Holiday shoppers must decide between Nook Tablet's superior features or the Kindle Fire's lower price

By , Computerworld |  Networking, Amazon, Barnes & Noble

Barnes & Noble CEO William Lynch drubbed the Kindle Fire on its specs, calling it "deficient" as a media playing device, partly because it has just 512 MB of RAM, compared with the Nook Tablet's 1GB of RAM. Documents leaked on Engadget last week said the Nook's dual-core processor of the Nook Tablet would have a procession speed of rated at 1.2 GHz, but Barnes & Noble said Monday the Nook's dual-core processor is 1 GHz, the same as the Kindle Fire's.

The Nook Tablet has 16GB of internal storage, expandable with a slot for a 32GB memory card, while the Kindle Fire has 8GB of internal storage that Lynch said would be insufficient for when a user is not connected to the Internet over Wi-Fi.

Barnes & Noble officials said the Nook Tablet is based on Android 2.3, also called Gingerbread, but noted that it doesn't have a full browser or the capability to purchase all the apps available in the Android Market. That puts it in roughly the same category as the Kindle Fire, analysts said, with both products offered as a lower-cost alternative to the AppleiPad 2, which starts at $499.

Enderle said both the Kindle Fire and Nook Tablet would be used to perform the same functions for which 80% of iPad customers use their more-expensive tablets. The iPad's full access to the Apple AppStore and full browsing experience might not justify its higher pricetag for most users, however, Enderle said.

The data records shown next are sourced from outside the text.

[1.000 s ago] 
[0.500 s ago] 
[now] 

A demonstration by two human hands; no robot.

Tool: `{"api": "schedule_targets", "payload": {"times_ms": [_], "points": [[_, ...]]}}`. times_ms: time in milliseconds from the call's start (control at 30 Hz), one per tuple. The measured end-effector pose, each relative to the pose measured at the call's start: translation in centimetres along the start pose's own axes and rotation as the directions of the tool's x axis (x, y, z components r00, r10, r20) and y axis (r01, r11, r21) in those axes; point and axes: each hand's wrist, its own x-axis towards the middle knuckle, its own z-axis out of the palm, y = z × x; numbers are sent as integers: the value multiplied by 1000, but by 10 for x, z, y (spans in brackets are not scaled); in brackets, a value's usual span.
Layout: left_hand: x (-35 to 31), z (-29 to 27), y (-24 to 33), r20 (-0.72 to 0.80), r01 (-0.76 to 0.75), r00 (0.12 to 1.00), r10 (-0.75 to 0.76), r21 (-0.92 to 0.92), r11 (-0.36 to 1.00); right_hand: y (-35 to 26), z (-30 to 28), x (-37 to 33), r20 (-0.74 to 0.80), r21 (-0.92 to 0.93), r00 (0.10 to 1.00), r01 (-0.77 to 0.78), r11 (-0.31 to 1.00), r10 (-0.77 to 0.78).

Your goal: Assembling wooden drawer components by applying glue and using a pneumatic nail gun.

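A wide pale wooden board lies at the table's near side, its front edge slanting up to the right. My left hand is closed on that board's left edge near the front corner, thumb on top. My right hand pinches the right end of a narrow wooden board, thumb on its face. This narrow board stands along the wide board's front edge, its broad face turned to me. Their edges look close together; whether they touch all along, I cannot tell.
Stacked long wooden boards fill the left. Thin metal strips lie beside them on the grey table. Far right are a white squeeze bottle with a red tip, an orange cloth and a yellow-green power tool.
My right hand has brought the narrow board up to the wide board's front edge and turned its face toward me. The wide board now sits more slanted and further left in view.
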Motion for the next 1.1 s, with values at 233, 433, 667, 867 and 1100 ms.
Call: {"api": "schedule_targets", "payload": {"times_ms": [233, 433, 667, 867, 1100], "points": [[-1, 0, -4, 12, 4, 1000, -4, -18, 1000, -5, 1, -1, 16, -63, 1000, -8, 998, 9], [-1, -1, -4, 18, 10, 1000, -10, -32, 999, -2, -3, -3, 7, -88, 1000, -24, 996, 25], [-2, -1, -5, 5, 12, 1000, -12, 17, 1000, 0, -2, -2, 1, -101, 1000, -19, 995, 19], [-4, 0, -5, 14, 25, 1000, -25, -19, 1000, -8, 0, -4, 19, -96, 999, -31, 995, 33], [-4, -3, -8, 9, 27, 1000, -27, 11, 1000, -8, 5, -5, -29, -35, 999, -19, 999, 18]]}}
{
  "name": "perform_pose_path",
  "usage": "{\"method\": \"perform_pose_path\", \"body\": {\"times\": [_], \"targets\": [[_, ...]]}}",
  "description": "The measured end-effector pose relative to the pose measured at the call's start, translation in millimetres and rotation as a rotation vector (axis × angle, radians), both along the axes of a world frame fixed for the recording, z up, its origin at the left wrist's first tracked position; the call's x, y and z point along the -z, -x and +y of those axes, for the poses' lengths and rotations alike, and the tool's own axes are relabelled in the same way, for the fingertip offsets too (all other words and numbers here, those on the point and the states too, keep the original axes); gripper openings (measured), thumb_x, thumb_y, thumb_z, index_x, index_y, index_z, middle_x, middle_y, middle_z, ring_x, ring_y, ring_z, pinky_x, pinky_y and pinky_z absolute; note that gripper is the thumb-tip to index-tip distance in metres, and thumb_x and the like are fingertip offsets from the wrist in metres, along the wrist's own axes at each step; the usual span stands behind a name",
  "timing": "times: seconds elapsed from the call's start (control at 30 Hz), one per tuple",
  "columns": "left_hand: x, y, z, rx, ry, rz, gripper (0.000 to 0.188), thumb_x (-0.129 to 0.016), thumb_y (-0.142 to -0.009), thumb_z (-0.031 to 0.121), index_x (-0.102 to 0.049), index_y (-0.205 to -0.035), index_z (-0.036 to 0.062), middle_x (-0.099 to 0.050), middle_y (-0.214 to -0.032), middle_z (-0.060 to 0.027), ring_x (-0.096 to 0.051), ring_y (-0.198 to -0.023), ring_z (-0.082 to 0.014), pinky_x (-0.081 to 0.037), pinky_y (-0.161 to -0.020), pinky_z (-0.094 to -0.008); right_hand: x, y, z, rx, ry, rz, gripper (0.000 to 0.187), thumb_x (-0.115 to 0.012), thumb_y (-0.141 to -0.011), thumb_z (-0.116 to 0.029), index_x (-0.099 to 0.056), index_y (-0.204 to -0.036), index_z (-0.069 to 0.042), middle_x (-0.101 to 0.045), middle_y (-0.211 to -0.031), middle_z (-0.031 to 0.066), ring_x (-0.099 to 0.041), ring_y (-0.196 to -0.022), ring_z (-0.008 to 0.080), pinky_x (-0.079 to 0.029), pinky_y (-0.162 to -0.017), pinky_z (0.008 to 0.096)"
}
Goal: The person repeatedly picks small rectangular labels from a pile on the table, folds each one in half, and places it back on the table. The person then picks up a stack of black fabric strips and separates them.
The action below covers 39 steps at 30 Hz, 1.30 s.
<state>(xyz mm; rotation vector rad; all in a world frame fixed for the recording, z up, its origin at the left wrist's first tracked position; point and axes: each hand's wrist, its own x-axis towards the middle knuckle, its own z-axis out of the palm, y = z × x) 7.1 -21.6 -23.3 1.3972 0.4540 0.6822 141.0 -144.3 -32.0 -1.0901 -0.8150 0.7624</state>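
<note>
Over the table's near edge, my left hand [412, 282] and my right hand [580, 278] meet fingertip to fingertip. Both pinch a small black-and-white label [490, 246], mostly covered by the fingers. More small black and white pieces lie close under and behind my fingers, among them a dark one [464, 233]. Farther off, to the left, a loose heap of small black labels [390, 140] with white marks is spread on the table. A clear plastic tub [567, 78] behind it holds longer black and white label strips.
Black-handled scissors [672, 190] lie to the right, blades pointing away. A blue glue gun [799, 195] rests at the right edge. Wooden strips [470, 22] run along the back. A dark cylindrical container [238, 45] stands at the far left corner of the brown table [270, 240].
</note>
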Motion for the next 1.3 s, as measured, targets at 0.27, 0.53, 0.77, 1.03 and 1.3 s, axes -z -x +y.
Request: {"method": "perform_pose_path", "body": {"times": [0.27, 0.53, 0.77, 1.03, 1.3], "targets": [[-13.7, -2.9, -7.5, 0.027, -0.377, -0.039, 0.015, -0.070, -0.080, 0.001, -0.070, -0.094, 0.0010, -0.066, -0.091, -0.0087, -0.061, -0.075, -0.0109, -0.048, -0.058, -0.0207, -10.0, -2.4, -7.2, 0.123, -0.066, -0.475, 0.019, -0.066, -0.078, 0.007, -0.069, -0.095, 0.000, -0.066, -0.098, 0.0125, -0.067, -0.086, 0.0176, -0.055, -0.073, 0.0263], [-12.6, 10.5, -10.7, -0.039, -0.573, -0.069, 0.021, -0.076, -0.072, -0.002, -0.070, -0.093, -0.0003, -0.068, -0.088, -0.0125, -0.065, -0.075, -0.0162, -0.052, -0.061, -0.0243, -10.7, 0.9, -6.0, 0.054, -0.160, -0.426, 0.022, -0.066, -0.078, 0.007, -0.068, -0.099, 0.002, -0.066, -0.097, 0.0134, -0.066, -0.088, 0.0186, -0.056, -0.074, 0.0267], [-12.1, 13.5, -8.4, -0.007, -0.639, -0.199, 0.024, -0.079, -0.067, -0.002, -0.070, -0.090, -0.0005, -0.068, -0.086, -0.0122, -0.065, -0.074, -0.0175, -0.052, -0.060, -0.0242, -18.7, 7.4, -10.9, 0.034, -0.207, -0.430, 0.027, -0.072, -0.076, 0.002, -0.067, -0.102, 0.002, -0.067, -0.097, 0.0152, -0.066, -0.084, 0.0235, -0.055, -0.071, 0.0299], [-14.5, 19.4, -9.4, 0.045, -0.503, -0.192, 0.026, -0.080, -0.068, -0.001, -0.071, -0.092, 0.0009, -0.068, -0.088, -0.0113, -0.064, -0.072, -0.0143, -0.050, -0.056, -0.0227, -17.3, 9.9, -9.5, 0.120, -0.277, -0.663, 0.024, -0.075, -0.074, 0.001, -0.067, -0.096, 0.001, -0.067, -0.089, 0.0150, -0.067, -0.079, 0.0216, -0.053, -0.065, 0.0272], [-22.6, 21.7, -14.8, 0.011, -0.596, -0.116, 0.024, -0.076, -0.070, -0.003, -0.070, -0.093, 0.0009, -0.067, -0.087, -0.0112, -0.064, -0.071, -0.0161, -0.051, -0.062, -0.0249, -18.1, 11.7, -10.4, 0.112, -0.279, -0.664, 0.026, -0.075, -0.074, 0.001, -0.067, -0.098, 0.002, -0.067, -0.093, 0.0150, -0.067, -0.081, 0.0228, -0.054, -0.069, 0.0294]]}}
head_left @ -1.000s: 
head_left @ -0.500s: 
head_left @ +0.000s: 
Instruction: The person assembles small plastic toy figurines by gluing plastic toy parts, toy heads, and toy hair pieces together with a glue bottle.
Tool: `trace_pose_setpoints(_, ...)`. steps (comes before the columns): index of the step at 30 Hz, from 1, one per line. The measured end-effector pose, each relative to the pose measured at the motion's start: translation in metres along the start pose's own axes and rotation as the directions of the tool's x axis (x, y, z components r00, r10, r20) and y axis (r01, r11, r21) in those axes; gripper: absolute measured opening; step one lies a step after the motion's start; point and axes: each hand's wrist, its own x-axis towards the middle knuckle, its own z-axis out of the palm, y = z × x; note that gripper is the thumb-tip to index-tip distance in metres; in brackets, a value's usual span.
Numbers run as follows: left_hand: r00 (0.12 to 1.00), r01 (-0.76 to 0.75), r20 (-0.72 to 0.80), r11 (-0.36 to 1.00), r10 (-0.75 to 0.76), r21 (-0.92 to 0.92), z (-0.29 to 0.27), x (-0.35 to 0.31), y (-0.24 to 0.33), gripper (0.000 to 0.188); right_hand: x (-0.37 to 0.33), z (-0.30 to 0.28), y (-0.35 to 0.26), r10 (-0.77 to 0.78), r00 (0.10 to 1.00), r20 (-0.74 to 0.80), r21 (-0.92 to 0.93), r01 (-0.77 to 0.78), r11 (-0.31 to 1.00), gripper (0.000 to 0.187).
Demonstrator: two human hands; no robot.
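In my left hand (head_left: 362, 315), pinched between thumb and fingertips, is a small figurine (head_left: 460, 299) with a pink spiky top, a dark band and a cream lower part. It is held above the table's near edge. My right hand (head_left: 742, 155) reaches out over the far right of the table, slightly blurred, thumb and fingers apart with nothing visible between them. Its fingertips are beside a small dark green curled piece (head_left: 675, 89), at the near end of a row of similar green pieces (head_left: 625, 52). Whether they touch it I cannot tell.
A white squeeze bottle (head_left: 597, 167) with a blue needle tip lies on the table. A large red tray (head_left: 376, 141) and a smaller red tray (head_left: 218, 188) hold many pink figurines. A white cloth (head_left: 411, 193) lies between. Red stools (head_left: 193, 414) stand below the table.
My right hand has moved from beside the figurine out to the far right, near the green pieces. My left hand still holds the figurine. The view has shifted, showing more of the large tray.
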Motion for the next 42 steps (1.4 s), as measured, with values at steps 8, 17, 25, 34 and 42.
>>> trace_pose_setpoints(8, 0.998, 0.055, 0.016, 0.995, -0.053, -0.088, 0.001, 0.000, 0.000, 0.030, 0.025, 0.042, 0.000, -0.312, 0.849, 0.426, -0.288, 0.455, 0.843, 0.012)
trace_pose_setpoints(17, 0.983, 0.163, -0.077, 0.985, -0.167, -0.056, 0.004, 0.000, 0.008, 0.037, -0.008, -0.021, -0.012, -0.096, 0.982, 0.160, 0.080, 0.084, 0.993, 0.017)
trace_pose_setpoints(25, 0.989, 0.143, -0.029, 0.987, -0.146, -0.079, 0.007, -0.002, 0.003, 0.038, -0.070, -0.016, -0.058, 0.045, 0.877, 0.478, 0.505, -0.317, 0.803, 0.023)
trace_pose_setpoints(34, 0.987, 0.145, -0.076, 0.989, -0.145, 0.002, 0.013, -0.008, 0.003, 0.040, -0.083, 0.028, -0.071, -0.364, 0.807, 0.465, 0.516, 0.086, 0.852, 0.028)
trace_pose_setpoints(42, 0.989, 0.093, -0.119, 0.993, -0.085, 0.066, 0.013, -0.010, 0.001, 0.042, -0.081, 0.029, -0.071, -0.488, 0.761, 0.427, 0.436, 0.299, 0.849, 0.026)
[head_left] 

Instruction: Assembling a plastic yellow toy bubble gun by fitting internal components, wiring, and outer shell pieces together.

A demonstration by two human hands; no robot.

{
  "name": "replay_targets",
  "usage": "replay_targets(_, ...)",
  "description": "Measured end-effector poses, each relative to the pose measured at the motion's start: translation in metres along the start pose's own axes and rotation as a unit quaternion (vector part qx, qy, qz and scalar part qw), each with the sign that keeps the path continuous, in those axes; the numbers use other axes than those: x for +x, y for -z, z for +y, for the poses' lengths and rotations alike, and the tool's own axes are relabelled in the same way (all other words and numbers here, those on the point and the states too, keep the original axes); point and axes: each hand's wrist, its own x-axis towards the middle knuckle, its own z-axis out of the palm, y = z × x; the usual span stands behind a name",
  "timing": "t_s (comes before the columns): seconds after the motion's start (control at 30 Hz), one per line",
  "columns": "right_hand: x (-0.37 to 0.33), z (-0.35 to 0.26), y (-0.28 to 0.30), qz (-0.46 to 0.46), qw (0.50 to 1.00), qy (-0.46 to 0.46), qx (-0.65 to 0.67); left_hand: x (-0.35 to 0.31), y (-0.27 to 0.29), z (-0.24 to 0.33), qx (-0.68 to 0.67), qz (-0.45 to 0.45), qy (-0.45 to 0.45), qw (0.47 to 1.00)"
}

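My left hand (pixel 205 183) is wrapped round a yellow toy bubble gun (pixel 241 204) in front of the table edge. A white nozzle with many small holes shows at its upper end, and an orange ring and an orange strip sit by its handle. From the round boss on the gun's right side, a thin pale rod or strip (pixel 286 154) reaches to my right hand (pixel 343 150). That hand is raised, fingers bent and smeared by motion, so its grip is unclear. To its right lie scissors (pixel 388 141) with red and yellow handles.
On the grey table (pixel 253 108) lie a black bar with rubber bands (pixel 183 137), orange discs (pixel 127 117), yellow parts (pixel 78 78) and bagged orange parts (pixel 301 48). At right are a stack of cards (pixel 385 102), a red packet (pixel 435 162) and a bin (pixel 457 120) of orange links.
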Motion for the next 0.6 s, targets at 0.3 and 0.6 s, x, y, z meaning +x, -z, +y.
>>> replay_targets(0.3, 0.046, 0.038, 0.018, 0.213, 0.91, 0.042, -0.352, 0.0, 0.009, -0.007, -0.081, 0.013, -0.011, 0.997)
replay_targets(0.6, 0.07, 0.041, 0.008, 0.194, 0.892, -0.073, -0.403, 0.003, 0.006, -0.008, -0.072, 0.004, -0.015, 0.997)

"At their lower price points, not having full browsers doesn't matter, because both Barnes & Noble and Amazon are making devices that are offering buy-through of their products," Enderle said. "These aren't full-on tablets and it's a very tight user experience. The iPad will be used the same way 80% of the time and at a far higher price."

One distinction that Lynch made in in the Nook Tablet over the Kindle Fire is the ability to try out the device in a store before buying it and to arrange for in-store repair service for free, if needed.

Enderle and Gold said those in-store factors probably won't be seen as a significant difference, given Amazon's online sales success and return policies.

But Mainelli said in-store support is a "key differentiator for Barnes & Noble" that's enhanced by free in-store content over Wi-Fi that "Amazon just can't match."